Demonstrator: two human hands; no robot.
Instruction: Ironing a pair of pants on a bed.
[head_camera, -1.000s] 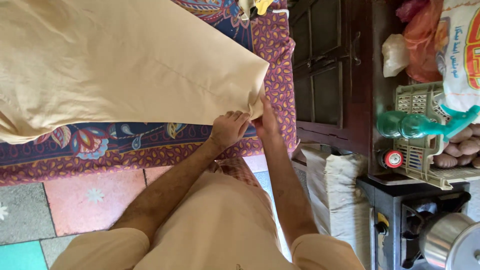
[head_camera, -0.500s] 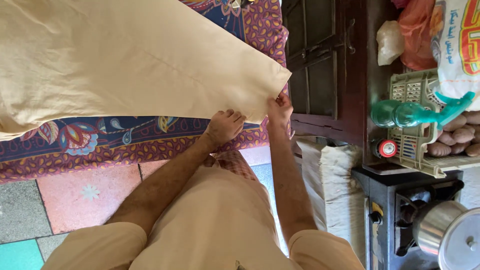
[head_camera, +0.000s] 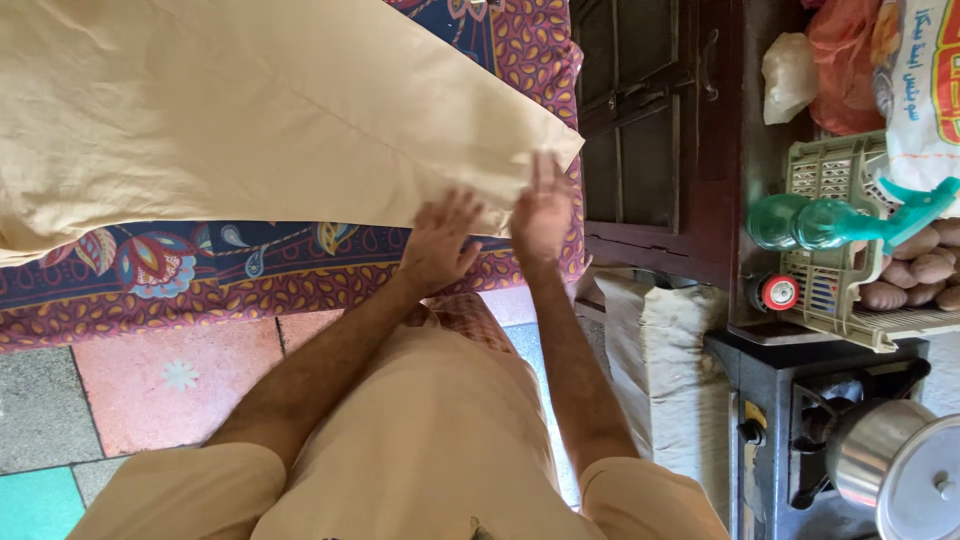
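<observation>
Cream cloth (head_camera: 250, 110): spread flat over most of the patterned bedspread (head_camera: 200, 270), folded edge running to a neat corner at right; smoothing appears nearly complete, only that corner under attention. Left hand (head_camera: 440, 243): fingers spread wide, palm down at cloth's near edge, holding nothing. Right hand (head_camera: 542, 208): likewise flat and splayed, pressing the corner. Dark wooden cabinet (head_camera: 650, 130): just beside, untouched.

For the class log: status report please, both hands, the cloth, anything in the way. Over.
Left hand and right hand open, flat on the corner of the beige cloth. Cloth spread over the patterned bedcover. Dark wooden cabinet close beside the right hand.
</observation>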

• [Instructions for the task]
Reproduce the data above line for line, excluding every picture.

• [Answer to this exercise]
Demonstrator: two human hands; no robot.
Instruction: Ironing a pair of pants on a bed.
[head_camera, -1.000s] 
[head_camera, -0.500s] 
[head_camera, +0.000s] 
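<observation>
Cream cloth (head_camera: 250, 110): spread flat over most of the patterned bedspread (head_camera: 200, 270), folded edge running to a neat corner at right; smoothing appears nearly complete, only that corner under attention. Left hand (head_camera: 440, 243): fingers spread wide, palm down at cloth's near edge, holding nothing. Right hand (head_camera: 542, 208): likewise flat and splayed, pressing the corner. Dark wooden cabinet (head_camera: 650, 130): just beside, untouched.

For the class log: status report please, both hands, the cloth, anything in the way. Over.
Left hand and right hand open, flat on the corner of the beige cloth. Cloth spread over the patterned bedcover. Dark wooden cabinet close beside the right hand.
</observation>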

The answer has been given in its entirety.